Andiamo allora a verificare cosa è invece avvenuto nel settore tecnologico, utilizzando una metodologia identica ma relativa alle maggiori capitalizzazioni della “new economy”, confrontandola con l’indice Nasdaq 100, che da inizio anno ha messo a segno un +23,3%.

Azione

Performance da 2/1

Spread su indice

Yield attuale

Adobe

+26,2%

Positivo

0%

Alphabet

+13,8%

Negativo

0%

Apple

+32,2%

Positivo

1,4%

Amazon

+30,6%

Positivo

0%

Facebook

+49,1%

Positivo

0%

Intel

+10,3%

Negativo

2,4%

Microsoft

+26,9%

Positivo

1,4%

Netflix

+43,8%

Positivo

0%

Qualcomm

+56,9%

Positivo

2,8%

Texas Instruments

+24,3%

Positivo

2,7%

Anche qui il verdetto è impietoso ma in senso opposto a quello precedente. Impressionanti le performance messe a segno e rilevantissimi i distacchi rispetto al Nasdaq 100. Tre pertanto le conclusioni: 1°) è la tecnologia Usa il vero patrimonio su cui puntare in Borsa in presenza di possibili future correzioni; 2°) sono le big a garantire valore aggiunto; 3°) la distribuzione di dividendi non è per nulla importante in termini di fattore accelerativo delle quotazioni.

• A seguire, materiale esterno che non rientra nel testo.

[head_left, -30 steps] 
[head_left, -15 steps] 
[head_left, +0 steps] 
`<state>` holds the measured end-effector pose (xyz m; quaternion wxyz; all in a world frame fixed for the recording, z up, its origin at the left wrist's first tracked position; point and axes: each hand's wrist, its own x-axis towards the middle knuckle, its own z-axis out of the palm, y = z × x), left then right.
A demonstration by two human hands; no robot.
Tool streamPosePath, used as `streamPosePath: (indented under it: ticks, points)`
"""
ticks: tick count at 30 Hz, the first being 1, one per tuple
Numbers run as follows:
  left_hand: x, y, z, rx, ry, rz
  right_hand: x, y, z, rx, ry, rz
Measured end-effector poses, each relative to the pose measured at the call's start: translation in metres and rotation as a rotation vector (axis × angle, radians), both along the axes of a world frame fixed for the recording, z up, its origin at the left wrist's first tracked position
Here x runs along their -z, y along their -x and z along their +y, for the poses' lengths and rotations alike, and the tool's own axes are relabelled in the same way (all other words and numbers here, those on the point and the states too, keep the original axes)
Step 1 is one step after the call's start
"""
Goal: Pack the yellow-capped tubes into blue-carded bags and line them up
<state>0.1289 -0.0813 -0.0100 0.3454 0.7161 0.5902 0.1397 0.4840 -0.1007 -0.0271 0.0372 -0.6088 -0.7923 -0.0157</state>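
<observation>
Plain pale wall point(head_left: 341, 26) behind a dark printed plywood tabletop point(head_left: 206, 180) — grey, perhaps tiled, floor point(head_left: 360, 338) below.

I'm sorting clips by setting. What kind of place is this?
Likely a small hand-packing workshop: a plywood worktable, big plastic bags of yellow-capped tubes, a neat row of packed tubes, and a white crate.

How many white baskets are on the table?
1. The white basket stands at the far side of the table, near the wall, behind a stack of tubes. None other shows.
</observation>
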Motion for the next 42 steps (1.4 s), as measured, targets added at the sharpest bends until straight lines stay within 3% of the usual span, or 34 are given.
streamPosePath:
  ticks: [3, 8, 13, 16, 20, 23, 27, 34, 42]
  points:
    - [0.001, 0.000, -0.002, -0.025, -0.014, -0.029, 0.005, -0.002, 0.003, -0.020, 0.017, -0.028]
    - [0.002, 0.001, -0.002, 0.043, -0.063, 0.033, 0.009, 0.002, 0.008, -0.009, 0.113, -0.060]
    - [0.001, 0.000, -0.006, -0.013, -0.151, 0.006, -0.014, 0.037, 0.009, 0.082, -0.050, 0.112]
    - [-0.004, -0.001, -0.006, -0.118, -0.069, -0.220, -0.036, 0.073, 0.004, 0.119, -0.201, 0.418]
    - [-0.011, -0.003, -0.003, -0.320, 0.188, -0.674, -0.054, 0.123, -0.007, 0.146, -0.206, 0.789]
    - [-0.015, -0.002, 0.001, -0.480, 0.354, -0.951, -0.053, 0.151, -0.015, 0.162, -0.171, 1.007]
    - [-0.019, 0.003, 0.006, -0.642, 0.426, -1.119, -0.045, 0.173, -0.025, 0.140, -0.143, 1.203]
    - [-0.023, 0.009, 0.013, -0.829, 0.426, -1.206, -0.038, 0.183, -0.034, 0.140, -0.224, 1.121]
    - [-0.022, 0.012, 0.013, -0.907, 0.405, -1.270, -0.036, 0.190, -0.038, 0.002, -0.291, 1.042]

► La curiosità della settimana

Vi fidate degli analisti? Probabilmente no, tanto più quando il titolo sotto osservazione è seguito solo da pochi specialisti. Ciò non impedisce che certe bizzarrie vadano segnalate, perché potrebbero riservare in futuro improvvise sorprese. Spulciando fra i mille titoli Usa ne abbiamo scoperto uno che raccoglie consensus solo positivi. La stranezza sta nel fatto che gira su quotazioni molto basse, non ai minimi storici ma poco sopra. Si tratta di Inogen (Nasdaq - sigla INGN), società specializzata in tecnologie medicali e più in particolare nella produzione di concentratori di ossigeno portatili. I suoi numeri sono marginali rispetto alle big di Wall Street: fatturato di 434 milioni di $, visto in crescita nei prossimi anni, Ebidta di 68 milioni e cash flow per azione di 3,5 $. La debolezza del titolo è evidente, essendo sceso dai quasi 288 $ dello scorso settembre ai 75,6 $ del 22 aprile. Un crollo così rilevante ha portato a un’indagine con plausibile “class action” da parte degli investitori che abbiano subito pesanti perdite. Gli analisti vedono però margini per una risoluzione della contesa e per questo sono passati al “buy”. Venerdì l’azione Inogen ha chiuso a 91,7 $ (+4%) con volumi in crescita. Solo pura speculazione? Per ora sì ma la vicenda merita attenzione.